Doa Nabi Ibrahim as dalam Q.S.Ibrahim:41
 
41. Ya Tuhan Kami, beri ampunlah aku dan kedua ibu bapaku dan sekalian orang-orang mukmin pada hari terjadinya hisab (hari kiamat)".

Permohonan Nabi Ibrahim dalam Q.S. Al-Israa’: 24

24. dan rendahkanlah dirimu terhadap mereka berdua dengan penuh kesayangan dan ucapkanlah: "Wahai Tuhanku, kasihilah mereka keduanya, sebagaimana mereka berdua telah mendidik aku waktu kecil".

B.     ‘Uququl Walidain
‘Uququl Walidain artinya mendurhakai kedua orang tua. Durhaka kepada kedua orang tua adalah dosa besar yang dibenci oleh Allah Swt, sehingga adzabnya disegerakan oleh Allah di dunia ini. Hal ini mengingat betapa istimewanya kedudukan kedua orang tua dalam ajaran Islam dan juga mengingat betapa besarnya jasa kedua orang tua terhadap anaknya, jasa itu tidak bisa diganti dengan apapun.
Adapun bentuk pendurhakaan terhadap orang tua bermacam-macam dan bertingkat-tingkat, mulai dari mendurhaka di dalam hati, mengomel, mengatakan “ah” ( uffin, berkata kasar, menghardik, tidak menghiraukan panggilannya, tidak pamit, tidak patuh dan bermacam-macam tindakan lain yang mengecewakan  atau bahkan menyakitkan hati orang tua.) di dalam Q.S. A-Israa:23 di ungkapkan oleh Allah dua contoh pendurhakaan kepada orang tua yaitu, mengucapkan kata “uffin” dan menghardik ( lebih-lebih lagi bila kedua orang tua sudah berusia lanjut).[1][9] 
1. Hukum Uququl Walidain
Uququl walidain adalah perbuatan durhaka atau menyakiti hati orangtua, baik dengan ucapan, atau perbuatan seperti memutus hubungan baik dengannya. Dan perbuatan jahat ini haram hukumnya dan termasuk dosa besar.

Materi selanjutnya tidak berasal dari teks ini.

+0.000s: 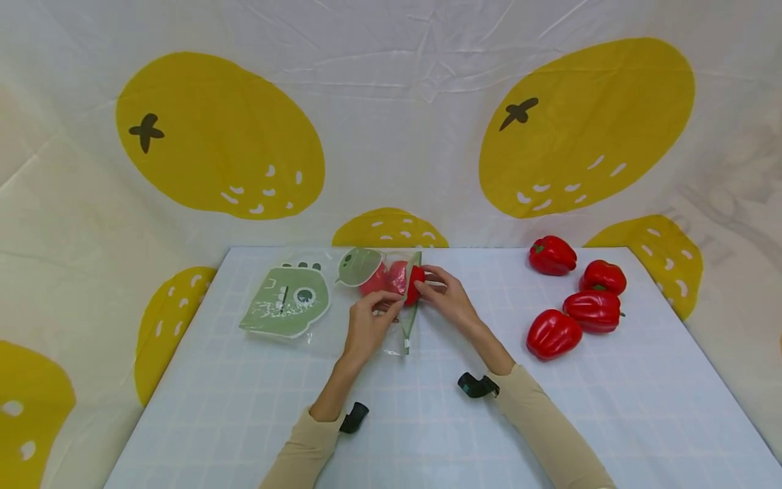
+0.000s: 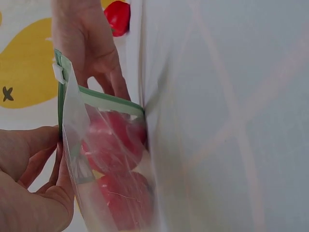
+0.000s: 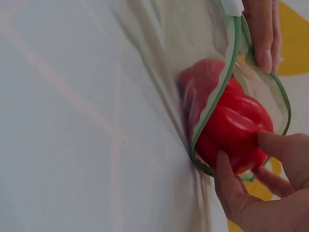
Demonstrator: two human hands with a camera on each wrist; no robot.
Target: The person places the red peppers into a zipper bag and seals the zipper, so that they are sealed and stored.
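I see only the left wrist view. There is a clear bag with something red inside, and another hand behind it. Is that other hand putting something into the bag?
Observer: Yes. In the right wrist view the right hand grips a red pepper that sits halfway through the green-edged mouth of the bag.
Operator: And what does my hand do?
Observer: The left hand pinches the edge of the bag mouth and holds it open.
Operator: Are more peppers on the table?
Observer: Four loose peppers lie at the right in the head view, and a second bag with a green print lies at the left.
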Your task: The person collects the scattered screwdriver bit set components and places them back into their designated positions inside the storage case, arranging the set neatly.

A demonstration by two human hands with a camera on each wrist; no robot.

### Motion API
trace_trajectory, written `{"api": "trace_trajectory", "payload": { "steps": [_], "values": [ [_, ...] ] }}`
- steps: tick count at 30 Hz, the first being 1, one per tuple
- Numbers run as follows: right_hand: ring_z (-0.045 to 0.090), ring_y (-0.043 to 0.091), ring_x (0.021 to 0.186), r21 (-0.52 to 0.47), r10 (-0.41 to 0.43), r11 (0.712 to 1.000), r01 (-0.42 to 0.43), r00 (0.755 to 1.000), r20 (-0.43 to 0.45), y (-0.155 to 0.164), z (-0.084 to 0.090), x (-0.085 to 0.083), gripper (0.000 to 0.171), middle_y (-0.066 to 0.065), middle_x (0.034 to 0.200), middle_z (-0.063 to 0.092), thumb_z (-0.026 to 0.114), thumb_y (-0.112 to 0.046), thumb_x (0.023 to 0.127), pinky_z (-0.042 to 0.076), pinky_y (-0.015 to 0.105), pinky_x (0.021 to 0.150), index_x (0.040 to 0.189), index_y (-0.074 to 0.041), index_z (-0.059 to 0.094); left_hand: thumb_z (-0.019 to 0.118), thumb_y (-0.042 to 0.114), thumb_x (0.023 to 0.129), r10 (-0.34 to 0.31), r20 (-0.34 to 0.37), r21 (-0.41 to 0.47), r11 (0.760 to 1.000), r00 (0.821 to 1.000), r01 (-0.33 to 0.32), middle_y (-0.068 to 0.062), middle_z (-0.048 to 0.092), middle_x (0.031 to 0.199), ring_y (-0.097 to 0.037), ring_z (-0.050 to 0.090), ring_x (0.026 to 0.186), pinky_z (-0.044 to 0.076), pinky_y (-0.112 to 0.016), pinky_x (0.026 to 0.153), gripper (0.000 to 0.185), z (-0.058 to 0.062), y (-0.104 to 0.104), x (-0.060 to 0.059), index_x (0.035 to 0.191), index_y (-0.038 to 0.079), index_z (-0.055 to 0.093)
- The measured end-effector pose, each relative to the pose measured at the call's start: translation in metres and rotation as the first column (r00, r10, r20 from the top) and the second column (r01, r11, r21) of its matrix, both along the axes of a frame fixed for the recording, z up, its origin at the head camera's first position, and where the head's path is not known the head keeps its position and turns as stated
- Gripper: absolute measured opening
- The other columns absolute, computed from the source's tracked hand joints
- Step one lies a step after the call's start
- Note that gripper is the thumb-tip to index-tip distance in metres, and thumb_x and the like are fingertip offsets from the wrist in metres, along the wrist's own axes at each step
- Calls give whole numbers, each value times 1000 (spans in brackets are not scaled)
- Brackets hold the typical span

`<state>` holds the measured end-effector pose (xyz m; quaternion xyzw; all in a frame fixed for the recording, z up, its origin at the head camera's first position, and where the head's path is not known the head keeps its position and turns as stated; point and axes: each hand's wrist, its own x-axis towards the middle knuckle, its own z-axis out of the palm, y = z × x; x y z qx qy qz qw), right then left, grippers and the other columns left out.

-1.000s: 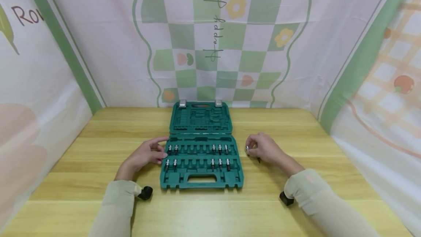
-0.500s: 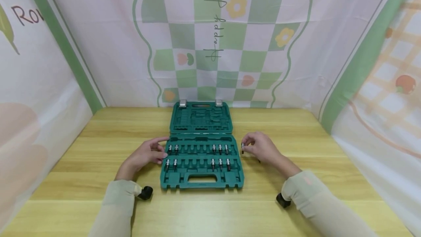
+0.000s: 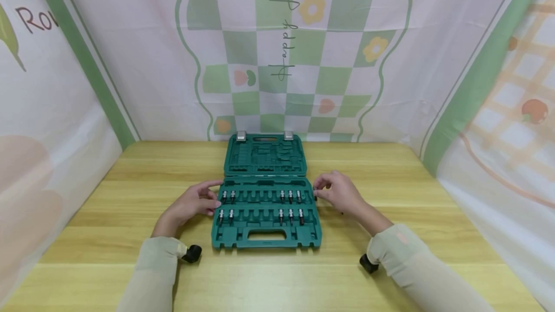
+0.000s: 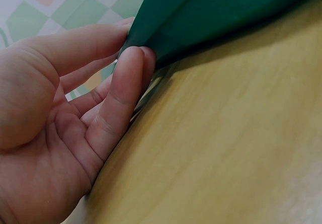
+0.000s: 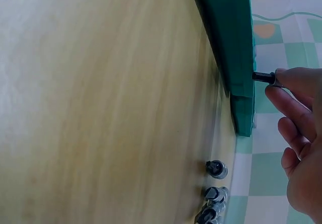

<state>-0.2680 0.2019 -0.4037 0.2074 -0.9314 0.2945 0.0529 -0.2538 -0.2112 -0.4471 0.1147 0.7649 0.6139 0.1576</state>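
A green plastic tool case (image 3: 266,243) lies unfolded on the wooden table, with several bit sockets (image 3: 301,216), chrome with dark tips, seated in two rows of its near half. My left hand (image 3: 191,203) rests against the case's left edge, fingers relaxed; its fingertips touch the green side wall (image 4: 201,22) in the left wrist view. Just off the case's right edge, my right hand (image 3: 342,194) pinches one bit socket (image 5: 264,77) between thumb and index finger. In the right wrist view its dark tip points at the case rim, and the fingers partly cover its chrome end.
Several loose bit sockets (image 5: 216,169) lie on the table right of the case, mostly hidden under the right hand in the head view. The case's lid half (image 3: 265,155) lies back toward the printed cloth (image 3: 299,52) behind the table.
My right hand has moved left with the bit socket, from over the table to the case's right edge. My left hand and the case have stayed put.
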Motion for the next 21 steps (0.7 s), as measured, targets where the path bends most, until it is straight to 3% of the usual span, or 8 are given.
{"api": "trace_trajectory", "payload": {
  "steps": [13, 21],
  "values": [
    [52, 20, 84, -77, 18, 997, -15, 999, 41, -24, 6, 7, 5, -2, 85, 61, 76, -13, 86, 46, 35, 70, 88, -13, 71, 65, 3, 92, -2, 8, 21, 1000, 1000, 2, -17, 53, 102, -27, 61, 80, 58, -37, 72, 64, 1, 0, 0, 149, 10, 38],
    [55, 22, 85, -137, 47, 990, -38, 997, 68, -39, 3, 8, 6, -4, 82, 62, 76, -13, 85, 47, 36, 71, 87, -13, 71, 66, 5, 92, -25, -25, 33, 999, 999, 26, -17, 53, 102, -28, 62, 84, 57, -40, 76, 64, 1, -2, 1, 150, 8, 37]
  ]
}}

Dalil yang menyatakan demikian di antaranya riwayat dari Anas ibnu Malik, ia berkata, “Nabi ditanya tentang dosa dosa besar, beliau menjawab: yaitu menyekutukan Allah dan durhaka kepada orangtua.” (Riwayat Bukhari).
Riwayat dari Abdullah ibnu Umar radhiyallahu anhu, ia berkata, Rasulullah Shallallahu alaihi wa Sallam bersabda, “Ada tiga golongan yang tidak akan masuk surga, (dalam redaksi yang lain, Allah tiada akan melihatnya pada hari kiamat), yaitu orang yang durhaka kepada kedua orang tuanya.” (Riwayat An Nasa’i).

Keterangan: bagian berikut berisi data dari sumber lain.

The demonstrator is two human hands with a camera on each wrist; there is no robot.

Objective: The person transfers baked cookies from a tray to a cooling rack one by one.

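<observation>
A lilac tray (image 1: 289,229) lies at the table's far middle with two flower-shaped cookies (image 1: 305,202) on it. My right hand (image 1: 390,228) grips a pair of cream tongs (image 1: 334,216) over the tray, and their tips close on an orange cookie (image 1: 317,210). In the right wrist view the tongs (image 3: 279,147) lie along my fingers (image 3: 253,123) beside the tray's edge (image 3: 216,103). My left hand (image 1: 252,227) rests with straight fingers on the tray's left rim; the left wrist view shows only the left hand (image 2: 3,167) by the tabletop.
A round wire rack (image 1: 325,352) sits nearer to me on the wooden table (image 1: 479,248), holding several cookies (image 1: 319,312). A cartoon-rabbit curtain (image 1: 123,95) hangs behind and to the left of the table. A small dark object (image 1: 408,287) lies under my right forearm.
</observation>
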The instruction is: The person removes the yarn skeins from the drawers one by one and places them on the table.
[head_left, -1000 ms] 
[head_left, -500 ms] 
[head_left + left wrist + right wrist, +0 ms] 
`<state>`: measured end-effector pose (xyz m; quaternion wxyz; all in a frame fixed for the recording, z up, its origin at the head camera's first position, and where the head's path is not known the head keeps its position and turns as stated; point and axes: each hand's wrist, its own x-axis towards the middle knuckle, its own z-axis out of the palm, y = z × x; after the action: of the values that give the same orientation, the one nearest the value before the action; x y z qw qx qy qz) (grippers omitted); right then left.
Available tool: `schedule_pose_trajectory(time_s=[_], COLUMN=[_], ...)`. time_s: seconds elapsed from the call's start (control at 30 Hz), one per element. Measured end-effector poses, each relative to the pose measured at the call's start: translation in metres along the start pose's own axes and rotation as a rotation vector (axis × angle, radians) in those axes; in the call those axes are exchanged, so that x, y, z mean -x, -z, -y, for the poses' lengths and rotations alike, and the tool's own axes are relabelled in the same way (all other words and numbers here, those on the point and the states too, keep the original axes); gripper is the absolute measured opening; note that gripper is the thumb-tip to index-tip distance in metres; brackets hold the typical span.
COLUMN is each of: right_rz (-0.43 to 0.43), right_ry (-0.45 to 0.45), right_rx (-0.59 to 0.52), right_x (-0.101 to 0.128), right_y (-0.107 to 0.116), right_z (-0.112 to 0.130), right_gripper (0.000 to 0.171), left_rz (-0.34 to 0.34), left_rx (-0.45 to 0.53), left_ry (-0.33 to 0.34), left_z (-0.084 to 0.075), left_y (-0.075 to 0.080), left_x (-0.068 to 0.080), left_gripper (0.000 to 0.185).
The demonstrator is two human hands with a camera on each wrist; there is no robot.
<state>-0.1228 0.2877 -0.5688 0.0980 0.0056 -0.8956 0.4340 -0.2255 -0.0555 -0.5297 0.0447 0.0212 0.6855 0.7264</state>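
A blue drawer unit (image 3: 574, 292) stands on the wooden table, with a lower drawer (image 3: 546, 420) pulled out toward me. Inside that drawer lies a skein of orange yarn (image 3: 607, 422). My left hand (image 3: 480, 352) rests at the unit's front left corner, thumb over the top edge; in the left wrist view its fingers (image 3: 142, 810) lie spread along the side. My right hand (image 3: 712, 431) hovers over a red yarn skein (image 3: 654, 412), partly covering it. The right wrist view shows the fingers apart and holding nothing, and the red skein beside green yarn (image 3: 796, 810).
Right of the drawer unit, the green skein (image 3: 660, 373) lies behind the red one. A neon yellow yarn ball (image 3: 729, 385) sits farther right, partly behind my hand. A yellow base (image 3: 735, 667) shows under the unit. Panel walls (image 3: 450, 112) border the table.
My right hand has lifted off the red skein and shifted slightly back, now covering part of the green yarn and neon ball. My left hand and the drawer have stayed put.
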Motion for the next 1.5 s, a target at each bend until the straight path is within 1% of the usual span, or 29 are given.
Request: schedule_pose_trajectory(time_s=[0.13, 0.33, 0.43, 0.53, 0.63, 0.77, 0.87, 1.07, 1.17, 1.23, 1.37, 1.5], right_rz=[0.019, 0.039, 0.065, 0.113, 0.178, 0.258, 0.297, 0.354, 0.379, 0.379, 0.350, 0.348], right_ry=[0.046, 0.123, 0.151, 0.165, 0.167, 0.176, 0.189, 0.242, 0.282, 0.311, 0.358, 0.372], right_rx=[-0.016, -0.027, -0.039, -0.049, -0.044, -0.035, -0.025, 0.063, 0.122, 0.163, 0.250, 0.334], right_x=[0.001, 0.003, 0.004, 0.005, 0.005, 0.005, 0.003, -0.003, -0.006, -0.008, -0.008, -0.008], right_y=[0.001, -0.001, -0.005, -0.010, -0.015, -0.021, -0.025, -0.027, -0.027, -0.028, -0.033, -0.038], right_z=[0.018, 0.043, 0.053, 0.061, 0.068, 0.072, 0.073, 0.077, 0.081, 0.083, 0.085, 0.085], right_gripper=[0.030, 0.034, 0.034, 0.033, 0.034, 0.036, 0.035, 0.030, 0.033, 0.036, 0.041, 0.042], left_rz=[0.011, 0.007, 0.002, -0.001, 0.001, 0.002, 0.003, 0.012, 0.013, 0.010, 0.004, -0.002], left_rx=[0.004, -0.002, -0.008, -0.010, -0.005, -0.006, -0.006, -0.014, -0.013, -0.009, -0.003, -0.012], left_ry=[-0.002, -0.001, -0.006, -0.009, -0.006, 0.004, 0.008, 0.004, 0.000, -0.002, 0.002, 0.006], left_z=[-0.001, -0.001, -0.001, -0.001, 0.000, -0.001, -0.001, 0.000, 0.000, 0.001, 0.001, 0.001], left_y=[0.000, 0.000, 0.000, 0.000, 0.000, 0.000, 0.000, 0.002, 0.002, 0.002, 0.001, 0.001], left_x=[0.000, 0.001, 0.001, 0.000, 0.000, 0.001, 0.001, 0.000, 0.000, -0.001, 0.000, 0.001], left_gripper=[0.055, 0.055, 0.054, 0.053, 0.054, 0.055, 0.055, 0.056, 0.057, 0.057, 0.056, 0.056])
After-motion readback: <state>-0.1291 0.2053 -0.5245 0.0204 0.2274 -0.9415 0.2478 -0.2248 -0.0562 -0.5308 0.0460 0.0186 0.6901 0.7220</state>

Di dalam Al Quran, larangan berbuat durjana kepada orangtua serta perintah agar berbakti kepada keduanya sangatlah banyak. Allah berfirman di dalam surat An Nisa’ ayat 36: “Dan sembahlah Allah dan janganlah kamu menyekutukan Nya. Dan hendaklah kalian berbuat baik kepada orangtua…”
Ayat dan Hadits di atas menunjukkan betapa besar bahaya yang ditimbulkan karena mendurhakai orangtua. Yakni tidak dimasukkannya ke dalam surga dan terhalang mendapatkan rahmat Allah ta’ala.

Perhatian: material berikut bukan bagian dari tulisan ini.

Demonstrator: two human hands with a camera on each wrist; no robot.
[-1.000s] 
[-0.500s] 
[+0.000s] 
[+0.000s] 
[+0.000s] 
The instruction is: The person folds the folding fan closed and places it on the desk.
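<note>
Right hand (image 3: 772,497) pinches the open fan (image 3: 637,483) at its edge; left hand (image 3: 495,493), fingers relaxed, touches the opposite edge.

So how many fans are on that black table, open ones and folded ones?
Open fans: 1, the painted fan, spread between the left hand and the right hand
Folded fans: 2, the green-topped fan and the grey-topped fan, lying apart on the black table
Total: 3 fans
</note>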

2. Hadits tentang Uququl Walidain
Hadits Pertama
حَدَّثَنَا عُثْمَانُ حَدَّثَنَا جَرِيرٌ عَنْ مَنْصُورٍ عَنْ الشَّعْبِيِّ عَنْ وَرَّادٍ مَوْلَى الْمُغِيرَةِ بْنِ شُعْبَةَ عَنْ الْمُغِيرَةِ بْنِ شُعْبَةَ قَالَ قَالَ النَّبِيُّ صَلَّى اللَّهُ عَلَيْهِ وَسَلَّمَ إِنَّ اللَّهَ حَرَّمَ عَلَيْكُمْ عُقُوقَ الْأُمَّهَاتِ وَوَأْدَ الْبَنَاتِ وَمَنَعَ وَهَاتِ وَكَرِهَ لَكُمْ قِيلَ وَقَالَ وَكَثْرَةَ السُّؤَالِ وَإِضَاعَةَ الْمَالِ
)أخرجه البخا ري)
Artinya: “Telah menceritakan kepada kami ‘Utsman telah menceritakan kepada kami Jarir dari Manshur dari Asy-Sya’biy dari Warrad, maula Al Mughirah bin Syu’bah dari Al Mughirah bin Syu’bah berkata; Nabi shallallahu ‘alaihi wasallam bersabda: “Sesunhgguhnya Allah mengharamkan atas kalian durhaka kepada ibu, mengubur anak wanita hidup-hidup dan serta membenci kalian dari qiila wa qoola (memberitakan setiap apa yang didengar), banyak bertanya dan menyia-nyiakan harta.” (HR Al-Bukhari)
 Hadits Kedua
حَدَّثَنَا أَحْمَدُ بْنُ يُونُسَ حَدَّثَنَا إِبْرَاهِيمُ بْنُ سَعْدٍ عَنْ أَبِيهِ عَنْ حُمَيْدِ بْنِ عَبْدِالرَّحْمَنِ عَنْ عَبْدِ اللَّهِ بْنِ عَمْرٍو رَضِيَ اللَّهُ عَنْهُمَا قَالَ قَالَ رَسُولُ اللَّهِ صَلَّى اللَّهُ عَلَيْهِ وَسَلَّمَ إِنَّ مِنْ أَكْبَرِ الْكَبَائِرِ أَنْ يَلْعَنَ الرَّجُلُ وَالِدَيْهِ قِيلَ يَا رَسُولَ اللَّهِ وَكَيْفَ يَلْعَنُ الرَّجُلُ وَالِدَيْهِ قَالَ يَسُبُّ الرَّجُلُ أَبَا الرَّجُلِ فَيَسُبُّ أَبَاهُ وَيَسُبُّ أُمَّهُ) أخرجه البخا ري)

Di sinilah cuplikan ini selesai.